REQUIRED WORK:
Only one stretch of the data below should be repeated: the lines from the line containing "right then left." through the line containing "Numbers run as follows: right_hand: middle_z", inclusive, exactly as they are.

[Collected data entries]
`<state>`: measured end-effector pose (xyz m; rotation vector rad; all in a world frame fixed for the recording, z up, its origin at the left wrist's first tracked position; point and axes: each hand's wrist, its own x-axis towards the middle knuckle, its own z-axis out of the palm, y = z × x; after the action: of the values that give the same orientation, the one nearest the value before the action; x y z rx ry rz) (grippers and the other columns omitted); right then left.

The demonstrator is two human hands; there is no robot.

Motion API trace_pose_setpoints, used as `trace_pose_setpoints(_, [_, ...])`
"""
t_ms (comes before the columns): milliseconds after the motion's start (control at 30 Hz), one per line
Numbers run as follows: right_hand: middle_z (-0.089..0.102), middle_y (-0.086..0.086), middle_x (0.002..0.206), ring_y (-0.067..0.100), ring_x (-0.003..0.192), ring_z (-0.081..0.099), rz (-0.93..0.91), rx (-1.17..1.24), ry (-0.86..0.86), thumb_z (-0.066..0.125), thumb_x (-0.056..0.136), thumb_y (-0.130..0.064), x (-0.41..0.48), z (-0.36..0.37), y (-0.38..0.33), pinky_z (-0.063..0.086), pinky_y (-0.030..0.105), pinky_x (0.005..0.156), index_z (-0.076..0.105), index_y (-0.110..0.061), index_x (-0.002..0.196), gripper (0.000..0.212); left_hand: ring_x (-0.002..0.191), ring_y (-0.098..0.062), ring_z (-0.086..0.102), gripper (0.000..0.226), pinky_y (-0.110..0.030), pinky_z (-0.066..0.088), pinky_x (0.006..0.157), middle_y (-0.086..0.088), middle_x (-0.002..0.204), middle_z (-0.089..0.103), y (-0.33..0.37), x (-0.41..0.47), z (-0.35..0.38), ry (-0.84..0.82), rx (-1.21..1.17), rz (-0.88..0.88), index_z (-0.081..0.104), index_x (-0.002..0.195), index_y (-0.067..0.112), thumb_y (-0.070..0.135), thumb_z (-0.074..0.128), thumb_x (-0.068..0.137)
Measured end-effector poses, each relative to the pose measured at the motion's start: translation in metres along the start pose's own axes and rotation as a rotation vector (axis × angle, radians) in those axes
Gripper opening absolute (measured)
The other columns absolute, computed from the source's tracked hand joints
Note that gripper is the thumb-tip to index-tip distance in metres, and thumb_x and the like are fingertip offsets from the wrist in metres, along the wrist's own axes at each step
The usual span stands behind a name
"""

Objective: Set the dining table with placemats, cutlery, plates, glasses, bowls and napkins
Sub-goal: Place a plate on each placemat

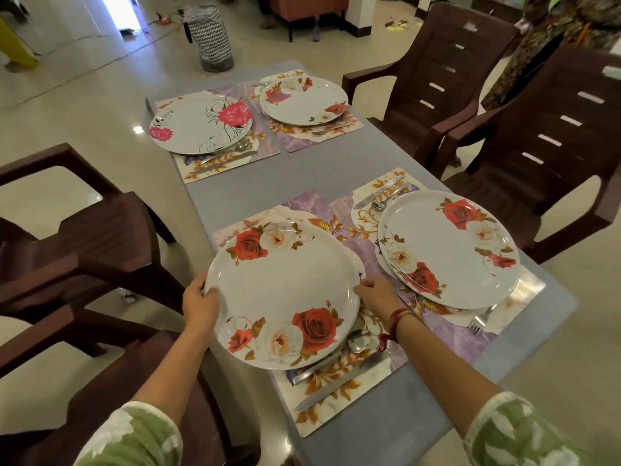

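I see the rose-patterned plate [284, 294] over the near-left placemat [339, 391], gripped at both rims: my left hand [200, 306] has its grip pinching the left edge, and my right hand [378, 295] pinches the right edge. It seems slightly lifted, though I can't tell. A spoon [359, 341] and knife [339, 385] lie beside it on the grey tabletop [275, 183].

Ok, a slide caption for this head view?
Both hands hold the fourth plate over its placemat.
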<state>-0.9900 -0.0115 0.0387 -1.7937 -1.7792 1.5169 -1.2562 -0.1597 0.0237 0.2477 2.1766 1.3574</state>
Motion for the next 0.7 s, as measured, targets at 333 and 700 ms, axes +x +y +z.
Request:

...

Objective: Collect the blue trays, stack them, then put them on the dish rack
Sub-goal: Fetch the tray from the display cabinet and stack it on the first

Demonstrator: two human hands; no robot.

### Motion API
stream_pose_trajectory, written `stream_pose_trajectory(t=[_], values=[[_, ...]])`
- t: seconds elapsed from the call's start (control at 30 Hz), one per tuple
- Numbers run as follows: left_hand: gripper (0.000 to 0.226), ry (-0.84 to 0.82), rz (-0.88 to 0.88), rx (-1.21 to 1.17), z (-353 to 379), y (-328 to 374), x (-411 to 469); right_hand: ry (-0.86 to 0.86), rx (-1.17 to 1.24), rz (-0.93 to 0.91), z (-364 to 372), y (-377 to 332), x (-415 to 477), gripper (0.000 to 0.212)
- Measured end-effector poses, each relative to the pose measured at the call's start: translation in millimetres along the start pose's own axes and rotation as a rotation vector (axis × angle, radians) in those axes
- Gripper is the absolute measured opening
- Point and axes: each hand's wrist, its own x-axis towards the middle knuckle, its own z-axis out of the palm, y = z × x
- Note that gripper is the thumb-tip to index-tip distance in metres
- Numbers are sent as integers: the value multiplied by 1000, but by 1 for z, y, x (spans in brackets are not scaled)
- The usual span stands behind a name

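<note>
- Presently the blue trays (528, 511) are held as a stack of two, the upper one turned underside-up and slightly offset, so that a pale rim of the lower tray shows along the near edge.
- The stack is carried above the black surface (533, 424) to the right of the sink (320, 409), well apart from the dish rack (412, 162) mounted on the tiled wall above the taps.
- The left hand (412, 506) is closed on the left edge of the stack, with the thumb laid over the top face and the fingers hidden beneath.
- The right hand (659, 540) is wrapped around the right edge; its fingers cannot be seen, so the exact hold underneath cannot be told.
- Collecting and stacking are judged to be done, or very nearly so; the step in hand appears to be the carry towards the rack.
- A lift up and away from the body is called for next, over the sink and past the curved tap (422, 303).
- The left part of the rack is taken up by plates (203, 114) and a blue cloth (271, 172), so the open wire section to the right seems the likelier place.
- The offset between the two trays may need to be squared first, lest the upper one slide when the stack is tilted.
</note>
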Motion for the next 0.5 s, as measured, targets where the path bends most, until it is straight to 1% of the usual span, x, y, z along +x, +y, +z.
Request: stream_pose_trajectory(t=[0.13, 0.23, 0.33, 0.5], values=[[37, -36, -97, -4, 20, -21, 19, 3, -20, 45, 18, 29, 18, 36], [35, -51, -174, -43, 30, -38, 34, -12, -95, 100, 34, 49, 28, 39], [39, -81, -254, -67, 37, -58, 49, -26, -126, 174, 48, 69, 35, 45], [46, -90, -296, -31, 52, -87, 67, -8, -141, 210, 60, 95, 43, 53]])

EXERCISE RESULT:
`<state>`: measured end-effector pose (xyz m; rotation vector rad; all in a world frame fixed for the recording, z up, its origin at the left wrist's first tracked position; point and axes: each hand's wrist, its own x-axis towards the middle knuckle, its own z-axis out of the palm, y = z × x; after the action: of the values that give the same orientation, the one nearest the value before the action; x y z rx ry rz) (grippers and the other columns omitted); right then left.

The demonstrator is two human hands; there is no robot.

Motion API trace_pose_setpoints, used as `trace_pose_setpoints(_, [_, ...])`
"""
t_ms (comes before the columns): milliseconds after the motion's start (control at 30 Hz), one per line
Numbers run as follows: right_hand: middle_z (-0.089..0.102), middle_y (-0.086..0.086), middle_x (0.002..0.206), ring_y (-0.067..0.100), ring_x (-0.003..0.192), ring_z (-0.081..0.099), rz (-0.93..0.91), rx (-1.17..1.24), ry (-0.86..0.86), thumb_z (-0.066..0.125), thumb_x (-0.056..0.136), thumb_y (-0.130..0.064), x (-0.41..0.48), z (-0.36..0.37), y (-0.38..0.33), pinky_z (-0.063..0.086), pinky_y (-0.030..0.105), pinky_x (0.005..0.156), index_z (-0.076..0.105), index_y (-0.110..0.061), index_x (-0.002..0.196), gripper (0.000..0.212); left_hand: ring_x (-0.002..0.191), ring_y (-0.098..0.062), ring_z (-0.086..0.102), gripper (0.000..0.226), pinky_y (-0.110..0.030), pinky_z (-0.066..0.088), pinky_x (0.006..0.157), middle_y (-0.086..0.088), middle_x (-0.002..0.204), middle_z (-0.089..0.103), y (-0.33..0.37), x (-0.41..0.47), z (-0.35..0.38), ry (-0.84..0.82), rx (-1.21..1.17), rz (-0.88..0.88), index_z (-0.081..0.104), index_x (-0.002..0.195), index_y (-0.067..0.112), thumb_y (-0.070..0.135), thumb_z (-0.074..0.128), thumb_x (-0.068..0.137)

Now the answer is complete.